TASK DESCRIPTION
Images are not part of the copy; transcribe all the data exactly.

--------------------------------

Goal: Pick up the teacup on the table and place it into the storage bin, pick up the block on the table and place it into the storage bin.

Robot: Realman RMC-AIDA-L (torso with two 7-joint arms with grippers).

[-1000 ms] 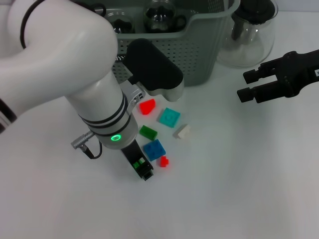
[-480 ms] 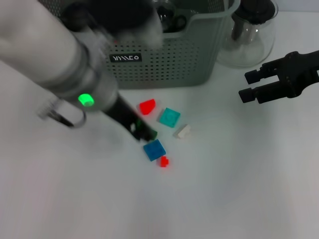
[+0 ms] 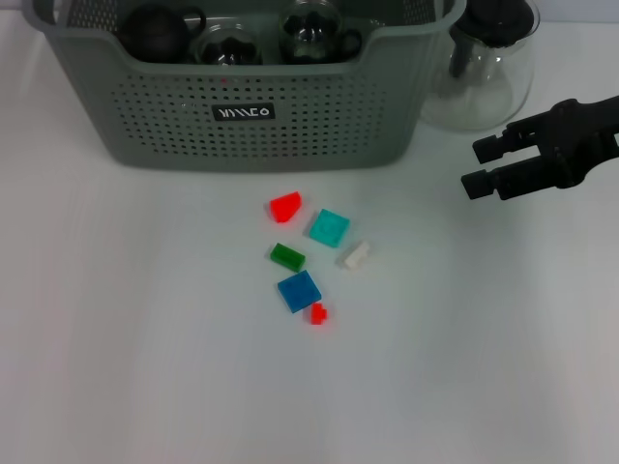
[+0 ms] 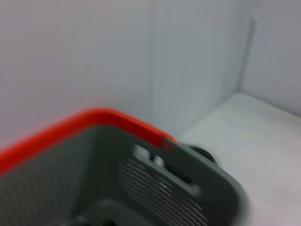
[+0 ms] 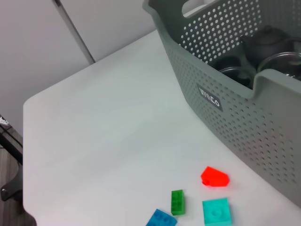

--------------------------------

WRITTEN ANSWER
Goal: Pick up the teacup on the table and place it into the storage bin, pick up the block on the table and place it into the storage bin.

Robot: Realman RMC-AIDA-L (torso with two 7-joint arms with grippers).

[-1000 ms] 
[-480 ms] 
[+0 ms] 
[+0 ms] 
[+0 ms] 

Nothing further is needed to complete this exercise.